Unlike life – where there are some good guys and bad guys – the art I am interested in deals with the unsolvable difficulties of life in all its forms. The last person José should run into is Carmen. The last man Carmen should get involved with is José.  But they do.  And the music they make is fantastic. Without it, it would be an unremarkable, shabby story indeed.

Credit: Bob Shomlet

 

OW: Flamenco plays a role in your production. What inspired this choice? How will this unique Spanish dance style help explore this seminal story?

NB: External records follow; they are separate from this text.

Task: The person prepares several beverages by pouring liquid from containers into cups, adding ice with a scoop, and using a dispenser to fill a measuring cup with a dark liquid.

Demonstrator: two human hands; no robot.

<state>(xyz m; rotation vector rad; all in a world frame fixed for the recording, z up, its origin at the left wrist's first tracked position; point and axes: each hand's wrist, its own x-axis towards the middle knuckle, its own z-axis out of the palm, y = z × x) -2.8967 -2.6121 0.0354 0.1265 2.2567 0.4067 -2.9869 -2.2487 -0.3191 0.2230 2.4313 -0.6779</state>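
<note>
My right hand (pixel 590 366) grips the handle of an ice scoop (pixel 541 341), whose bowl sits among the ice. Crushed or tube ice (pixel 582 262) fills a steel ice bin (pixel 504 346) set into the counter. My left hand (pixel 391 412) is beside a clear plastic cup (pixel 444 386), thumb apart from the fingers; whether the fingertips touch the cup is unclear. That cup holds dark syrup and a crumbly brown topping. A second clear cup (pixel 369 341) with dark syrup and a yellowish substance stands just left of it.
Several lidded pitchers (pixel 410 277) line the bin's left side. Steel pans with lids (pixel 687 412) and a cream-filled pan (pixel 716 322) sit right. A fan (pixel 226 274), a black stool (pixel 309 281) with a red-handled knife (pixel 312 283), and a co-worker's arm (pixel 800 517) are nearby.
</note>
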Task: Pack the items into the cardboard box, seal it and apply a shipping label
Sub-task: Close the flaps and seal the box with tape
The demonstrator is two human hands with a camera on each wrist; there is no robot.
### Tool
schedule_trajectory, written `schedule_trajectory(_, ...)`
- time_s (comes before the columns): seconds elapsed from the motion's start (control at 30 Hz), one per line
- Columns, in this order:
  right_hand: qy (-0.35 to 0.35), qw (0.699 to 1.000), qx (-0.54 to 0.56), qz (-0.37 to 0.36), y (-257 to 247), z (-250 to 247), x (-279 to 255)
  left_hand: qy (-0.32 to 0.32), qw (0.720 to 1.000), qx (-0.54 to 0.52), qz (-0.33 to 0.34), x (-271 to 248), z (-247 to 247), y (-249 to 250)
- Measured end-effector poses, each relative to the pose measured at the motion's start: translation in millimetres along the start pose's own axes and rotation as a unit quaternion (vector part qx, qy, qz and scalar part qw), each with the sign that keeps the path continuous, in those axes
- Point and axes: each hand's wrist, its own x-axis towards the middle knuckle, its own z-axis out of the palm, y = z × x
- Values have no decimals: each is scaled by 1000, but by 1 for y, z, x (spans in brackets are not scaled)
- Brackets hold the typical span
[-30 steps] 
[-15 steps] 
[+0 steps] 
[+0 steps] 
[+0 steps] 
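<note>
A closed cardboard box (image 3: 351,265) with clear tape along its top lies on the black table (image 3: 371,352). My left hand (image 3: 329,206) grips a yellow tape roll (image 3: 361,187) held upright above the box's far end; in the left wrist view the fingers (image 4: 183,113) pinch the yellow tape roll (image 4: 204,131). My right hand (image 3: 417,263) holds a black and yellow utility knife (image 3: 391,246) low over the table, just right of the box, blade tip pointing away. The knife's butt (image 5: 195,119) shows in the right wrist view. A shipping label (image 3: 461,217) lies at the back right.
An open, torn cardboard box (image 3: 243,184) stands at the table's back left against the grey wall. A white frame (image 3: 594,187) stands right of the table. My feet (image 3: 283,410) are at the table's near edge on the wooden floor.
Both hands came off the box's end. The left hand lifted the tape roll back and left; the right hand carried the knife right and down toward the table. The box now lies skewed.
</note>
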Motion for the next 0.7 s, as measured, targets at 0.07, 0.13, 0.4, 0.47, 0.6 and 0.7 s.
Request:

LG: Flamenco is a percussive dance born in Andalusia now danced internationally. With its aggressive steps, passionate intensity, and ensuing edge of danger it best “describes” the ambiance of this opera. It was also strictly the domain of the Roma people. And Carmen is a “bohémienne,” or Romani, and lives in that culture.  She starts Act two dancing and singing a “Chanson de Bohème.” She specifically tells José that she’s planning on going to Lillas Pastia’s tavern to drink some Manzanilla and dance the seguidilla, which is a variation of the flamenco canon.

OW: What do you feel your responsibility is as a director in the modern opera world?

LG: First and foremost to give the opera house that hired me a good show. One always hopes that it will give an audience food for thought and moments of recognition. I can’t remember who said that people go to the theatre to have their life recounted to them, and whereas few people live the nomadic and often dangerous life of 19th century Romanis, there should be reflections of that “mirror held up to nature” that Hamlet mentions to his Players.

OW: Who are some opera directors you look up to? Was there any production or work that inspired your desire to work in the art form? 

LG: I am drawn to the work of Robert Carsen, David McVicar, Franco Zeffirelli, Luchino Visconti, Giorgio Strehler,  Walter Felsenstein, Peter Sellars, Nuria Espert Romero, Patrice Chéreau… all for different reasons. Past productions that never fail to inspire:  Karajan’s “Der Rosenkavalier” with Schwartzkopf and Edelman,  Carsen’s “Onegin” with Fleming and Hvorostovsky, the Chéreau/Boulez Bayreuth Ring, Strehler’s “Tempest,” Otto Klemperer’s “Champagne Operettas.”

OW: What is one opera you would love to direct in the future and why?

LG: I would like to do the Mozart/Da Ponte trilogy with the same cast, as a sort of cycle.” I never find they are funny enough and consequently don’t turn serious enough at the end. I’ve done all three separately, but never consecutively as an exploration of what we understand as “love.”

I would also like to do a “cabaret” version of “The Merry Widow,” much funnier AND more serious than people think. On the verge of WWI, of course. Great score too.